A cab driver named Emilio said he works 15 days a month and earns the peso equivalent of $12 a month from his state-run enterprise. But Emilio's real income is $100 to $120 per month, thanks to dollar payments from tourists and prostitutes. Emilio said the job is so rewarding that some Cubans are paying $500 in bribes for the right to drive a cab.

The surnames of Emilio and other Cubans interviewed for this story are not being published to prevent government reprisals.

Even if they have dollars or CUCs, average Cubans cannot buy their way into facilities or services that the government reserves for foreign tourists, such as leading hotels, cellphones or some beaches.

Faced with the reality of too many things she could not afford -- and dollars she did not have -- before she moved to Hialeah, Fernández and a dissident organization that she ran, the Federation of Rural Latin American Women, launched the effort to demand that all establishments sell goods in pesos.

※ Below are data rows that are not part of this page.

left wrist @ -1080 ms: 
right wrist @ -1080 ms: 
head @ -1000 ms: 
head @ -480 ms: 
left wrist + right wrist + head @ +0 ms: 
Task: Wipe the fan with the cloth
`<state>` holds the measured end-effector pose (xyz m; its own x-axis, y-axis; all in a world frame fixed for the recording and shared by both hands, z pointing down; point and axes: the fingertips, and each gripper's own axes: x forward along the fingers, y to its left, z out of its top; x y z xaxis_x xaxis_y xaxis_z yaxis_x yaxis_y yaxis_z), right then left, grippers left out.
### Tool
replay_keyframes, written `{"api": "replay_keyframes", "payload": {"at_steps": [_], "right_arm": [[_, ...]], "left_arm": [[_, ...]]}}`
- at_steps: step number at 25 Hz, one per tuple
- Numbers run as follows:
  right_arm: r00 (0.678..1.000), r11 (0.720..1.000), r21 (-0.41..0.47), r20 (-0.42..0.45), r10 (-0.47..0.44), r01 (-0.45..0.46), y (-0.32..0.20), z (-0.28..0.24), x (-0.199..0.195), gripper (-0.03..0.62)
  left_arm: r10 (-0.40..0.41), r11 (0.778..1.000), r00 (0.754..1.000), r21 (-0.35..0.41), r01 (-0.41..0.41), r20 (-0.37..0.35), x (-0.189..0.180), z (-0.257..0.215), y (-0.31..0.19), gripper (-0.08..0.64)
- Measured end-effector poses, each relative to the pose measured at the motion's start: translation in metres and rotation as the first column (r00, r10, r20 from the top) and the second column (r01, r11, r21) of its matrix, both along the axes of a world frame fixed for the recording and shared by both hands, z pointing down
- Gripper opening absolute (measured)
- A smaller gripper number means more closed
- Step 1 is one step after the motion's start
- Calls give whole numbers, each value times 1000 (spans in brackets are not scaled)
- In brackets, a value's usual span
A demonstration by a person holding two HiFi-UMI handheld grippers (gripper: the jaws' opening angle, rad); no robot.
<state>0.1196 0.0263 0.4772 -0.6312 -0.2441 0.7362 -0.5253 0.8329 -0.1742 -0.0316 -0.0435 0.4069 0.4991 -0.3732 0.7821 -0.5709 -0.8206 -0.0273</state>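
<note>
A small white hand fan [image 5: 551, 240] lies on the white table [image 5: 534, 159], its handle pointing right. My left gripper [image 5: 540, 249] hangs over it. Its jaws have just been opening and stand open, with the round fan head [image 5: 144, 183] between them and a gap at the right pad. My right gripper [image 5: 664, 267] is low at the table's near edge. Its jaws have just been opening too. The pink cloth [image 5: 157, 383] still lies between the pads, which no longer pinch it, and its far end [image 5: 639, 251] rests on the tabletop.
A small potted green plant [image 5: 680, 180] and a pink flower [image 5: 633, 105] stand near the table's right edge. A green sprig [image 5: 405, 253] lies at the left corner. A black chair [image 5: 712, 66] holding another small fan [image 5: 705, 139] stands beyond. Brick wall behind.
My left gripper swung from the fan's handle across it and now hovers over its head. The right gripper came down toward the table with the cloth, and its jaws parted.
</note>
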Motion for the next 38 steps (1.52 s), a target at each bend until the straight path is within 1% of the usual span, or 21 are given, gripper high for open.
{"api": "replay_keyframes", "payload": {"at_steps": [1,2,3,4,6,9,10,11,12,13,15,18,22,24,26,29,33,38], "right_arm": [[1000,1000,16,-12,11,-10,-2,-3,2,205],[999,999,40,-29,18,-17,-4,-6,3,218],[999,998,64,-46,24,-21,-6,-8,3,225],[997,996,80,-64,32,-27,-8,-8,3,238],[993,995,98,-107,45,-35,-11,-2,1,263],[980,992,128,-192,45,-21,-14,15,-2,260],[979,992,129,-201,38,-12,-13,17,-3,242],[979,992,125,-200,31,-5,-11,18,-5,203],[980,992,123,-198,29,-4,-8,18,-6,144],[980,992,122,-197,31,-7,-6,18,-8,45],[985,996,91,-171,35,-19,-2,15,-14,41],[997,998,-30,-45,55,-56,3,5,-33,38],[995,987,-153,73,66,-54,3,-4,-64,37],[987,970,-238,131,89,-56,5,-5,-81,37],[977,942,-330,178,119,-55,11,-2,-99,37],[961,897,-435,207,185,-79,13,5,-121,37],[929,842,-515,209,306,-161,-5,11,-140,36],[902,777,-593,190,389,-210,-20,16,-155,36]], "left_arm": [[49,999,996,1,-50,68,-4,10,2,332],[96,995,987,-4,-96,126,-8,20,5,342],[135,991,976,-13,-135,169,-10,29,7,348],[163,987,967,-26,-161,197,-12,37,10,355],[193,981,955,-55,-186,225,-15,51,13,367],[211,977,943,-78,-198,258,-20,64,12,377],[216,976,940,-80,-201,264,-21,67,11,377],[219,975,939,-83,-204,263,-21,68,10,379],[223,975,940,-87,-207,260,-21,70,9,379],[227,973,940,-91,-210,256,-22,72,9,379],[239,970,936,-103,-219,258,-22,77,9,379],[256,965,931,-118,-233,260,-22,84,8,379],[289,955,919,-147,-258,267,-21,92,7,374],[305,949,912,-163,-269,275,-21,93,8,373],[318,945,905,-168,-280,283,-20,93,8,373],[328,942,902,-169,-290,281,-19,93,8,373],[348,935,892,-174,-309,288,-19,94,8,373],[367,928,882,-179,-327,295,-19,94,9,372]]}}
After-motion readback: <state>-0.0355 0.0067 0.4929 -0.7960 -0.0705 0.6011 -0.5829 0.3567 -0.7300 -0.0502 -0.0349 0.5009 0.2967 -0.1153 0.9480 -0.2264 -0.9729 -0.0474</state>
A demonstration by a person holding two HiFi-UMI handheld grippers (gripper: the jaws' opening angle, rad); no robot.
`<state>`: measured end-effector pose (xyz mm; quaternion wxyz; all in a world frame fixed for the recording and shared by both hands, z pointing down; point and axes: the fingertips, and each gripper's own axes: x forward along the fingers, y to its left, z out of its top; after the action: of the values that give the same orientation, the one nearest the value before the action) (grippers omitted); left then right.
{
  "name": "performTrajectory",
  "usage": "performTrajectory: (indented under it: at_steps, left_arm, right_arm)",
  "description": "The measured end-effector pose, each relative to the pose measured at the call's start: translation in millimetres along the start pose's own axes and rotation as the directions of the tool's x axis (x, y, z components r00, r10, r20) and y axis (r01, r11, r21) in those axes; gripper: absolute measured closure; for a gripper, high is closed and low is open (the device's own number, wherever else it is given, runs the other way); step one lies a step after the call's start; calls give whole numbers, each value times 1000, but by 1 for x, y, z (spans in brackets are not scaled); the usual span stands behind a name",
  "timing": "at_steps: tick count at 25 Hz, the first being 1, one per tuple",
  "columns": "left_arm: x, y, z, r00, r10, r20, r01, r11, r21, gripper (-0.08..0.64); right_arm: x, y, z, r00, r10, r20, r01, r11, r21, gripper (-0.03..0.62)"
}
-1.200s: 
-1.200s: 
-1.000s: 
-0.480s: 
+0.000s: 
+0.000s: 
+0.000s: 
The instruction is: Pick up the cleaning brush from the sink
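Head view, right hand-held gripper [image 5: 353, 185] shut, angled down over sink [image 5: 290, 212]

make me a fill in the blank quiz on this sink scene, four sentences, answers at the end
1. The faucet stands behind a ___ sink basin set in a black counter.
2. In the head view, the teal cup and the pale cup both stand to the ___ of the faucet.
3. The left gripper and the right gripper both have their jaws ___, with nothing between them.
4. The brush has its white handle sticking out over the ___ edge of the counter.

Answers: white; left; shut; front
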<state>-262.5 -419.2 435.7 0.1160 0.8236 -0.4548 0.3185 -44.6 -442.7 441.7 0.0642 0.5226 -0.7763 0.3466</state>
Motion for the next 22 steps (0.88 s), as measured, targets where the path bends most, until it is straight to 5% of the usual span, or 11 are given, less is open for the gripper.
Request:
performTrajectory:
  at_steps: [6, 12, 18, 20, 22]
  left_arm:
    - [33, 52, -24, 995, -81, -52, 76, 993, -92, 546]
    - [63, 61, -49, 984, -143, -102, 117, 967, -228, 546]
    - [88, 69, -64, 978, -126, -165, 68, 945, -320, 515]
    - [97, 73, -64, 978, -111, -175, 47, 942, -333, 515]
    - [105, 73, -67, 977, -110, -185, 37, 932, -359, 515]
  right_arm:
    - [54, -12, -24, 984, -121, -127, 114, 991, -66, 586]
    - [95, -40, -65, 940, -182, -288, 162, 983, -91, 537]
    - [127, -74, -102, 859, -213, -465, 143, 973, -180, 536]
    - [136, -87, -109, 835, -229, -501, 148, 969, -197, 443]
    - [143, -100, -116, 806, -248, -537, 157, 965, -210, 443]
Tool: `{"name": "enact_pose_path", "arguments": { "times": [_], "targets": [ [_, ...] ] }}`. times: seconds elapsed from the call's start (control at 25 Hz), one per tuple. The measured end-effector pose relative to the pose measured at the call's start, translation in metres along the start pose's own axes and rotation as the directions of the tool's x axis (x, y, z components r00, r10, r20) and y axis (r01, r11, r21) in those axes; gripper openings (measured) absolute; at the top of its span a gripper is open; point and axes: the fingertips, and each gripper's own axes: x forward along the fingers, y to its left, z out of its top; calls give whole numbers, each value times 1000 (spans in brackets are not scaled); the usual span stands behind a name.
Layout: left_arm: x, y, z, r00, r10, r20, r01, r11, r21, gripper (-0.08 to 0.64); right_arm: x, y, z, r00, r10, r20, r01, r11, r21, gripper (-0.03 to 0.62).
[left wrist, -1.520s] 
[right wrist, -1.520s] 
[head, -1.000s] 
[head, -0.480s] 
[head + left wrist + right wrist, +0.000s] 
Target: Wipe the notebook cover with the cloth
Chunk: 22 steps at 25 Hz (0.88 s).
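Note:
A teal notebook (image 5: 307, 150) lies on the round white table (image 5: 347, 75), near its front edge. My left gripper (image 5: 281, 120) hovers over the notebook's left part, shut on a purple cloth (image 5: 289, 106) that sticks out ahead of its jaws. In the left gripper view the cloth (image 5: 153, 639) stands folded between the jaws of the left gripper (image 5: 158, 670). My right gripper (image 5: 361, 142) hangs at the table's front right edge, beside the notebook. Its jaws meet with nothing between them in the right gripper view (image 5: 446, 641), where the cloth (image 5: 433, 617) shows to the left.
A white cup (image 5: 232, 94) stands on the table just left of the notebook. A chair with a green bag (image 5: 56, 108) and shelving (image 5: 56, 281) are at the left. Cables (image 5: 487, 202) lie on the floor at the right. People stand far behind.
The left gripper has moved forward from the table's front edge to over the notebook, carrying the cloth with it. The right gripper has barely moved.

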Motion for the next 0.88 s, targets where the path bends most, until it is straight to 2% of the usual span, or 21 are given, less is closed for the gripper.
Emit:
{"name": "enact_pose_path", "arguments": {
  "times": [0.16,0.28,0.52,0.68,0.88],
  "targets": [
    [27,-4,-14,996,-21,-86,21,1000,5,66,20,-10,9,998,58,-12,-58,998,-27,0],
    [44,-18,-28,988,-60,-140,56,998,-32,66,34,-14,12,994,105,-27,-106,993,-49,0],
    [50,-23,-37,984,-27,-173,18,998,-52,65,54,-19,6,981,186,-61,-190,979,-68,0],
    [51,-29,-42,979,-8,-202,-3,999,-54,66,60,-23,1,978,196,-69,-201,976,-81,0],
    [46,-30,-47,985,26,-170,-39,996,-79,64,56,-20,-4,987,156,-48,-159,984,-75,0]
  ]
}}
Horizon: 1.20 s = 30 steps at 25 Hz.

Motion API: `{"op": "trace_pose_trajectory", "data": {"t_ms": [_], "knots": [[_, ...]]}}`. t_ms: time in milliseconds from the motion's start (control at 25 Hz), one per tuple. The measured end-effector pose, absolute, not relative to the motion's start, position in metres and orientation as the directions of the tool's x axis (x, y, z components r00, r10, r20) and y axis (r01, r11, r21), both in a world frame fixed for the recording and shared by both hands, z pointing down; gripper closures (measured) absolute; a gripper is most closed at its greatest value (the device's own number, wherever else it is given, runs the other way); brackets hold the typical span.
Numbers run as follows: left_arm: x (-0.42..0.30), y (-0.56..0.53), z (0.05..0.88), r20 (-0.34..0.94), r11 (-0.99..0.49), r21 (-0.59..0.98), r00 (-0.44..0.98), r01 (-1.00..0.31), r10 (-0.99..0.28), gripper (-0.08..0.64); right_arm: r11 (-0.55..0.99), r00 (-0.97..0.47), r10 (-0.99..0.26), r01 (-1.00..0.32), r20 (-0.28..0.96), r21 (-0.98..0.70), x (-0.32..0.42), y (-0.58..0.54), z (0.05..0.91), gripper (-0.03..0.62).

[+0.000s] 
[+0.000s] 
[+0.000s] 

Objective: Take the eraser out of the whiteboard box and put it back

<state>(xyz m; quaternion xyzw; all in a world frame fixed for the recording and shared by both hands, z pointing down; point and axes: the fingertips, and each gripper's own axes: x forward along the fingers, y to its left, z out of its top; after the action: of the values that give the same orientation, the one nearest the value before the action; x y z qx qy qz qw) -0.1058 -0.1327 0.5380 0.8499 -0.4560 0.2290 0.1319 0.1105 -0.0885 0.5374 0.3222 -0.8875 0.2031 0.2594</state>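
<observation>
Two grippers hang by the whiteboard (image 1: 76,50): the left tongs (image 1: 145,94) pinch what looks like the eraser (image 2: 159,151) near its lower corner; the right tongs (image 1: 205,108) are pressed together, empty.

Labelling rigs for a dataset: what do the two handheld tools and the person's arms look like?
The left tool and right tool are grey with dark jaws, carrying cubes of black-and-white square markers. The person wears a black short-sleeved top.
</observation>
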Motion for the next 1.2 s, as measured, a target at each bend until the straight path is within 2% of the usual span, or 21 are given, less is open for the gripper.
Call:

She said 28 women around the island are organizing small cells of women who are gathering signatures backing the campaign, dubbed ''With the Same Coin.'' A dissident still in Cuba said people support the move, but are afraid to sign.

''We can't be second-class citizens just for being Cubans,'' said Fernández. ``We have no rights, just because we have no dollars.''

The Miami Herald withheld the name of the correspondent who filed this report because the author lacked the Cuban journalist's visa required to work on the island.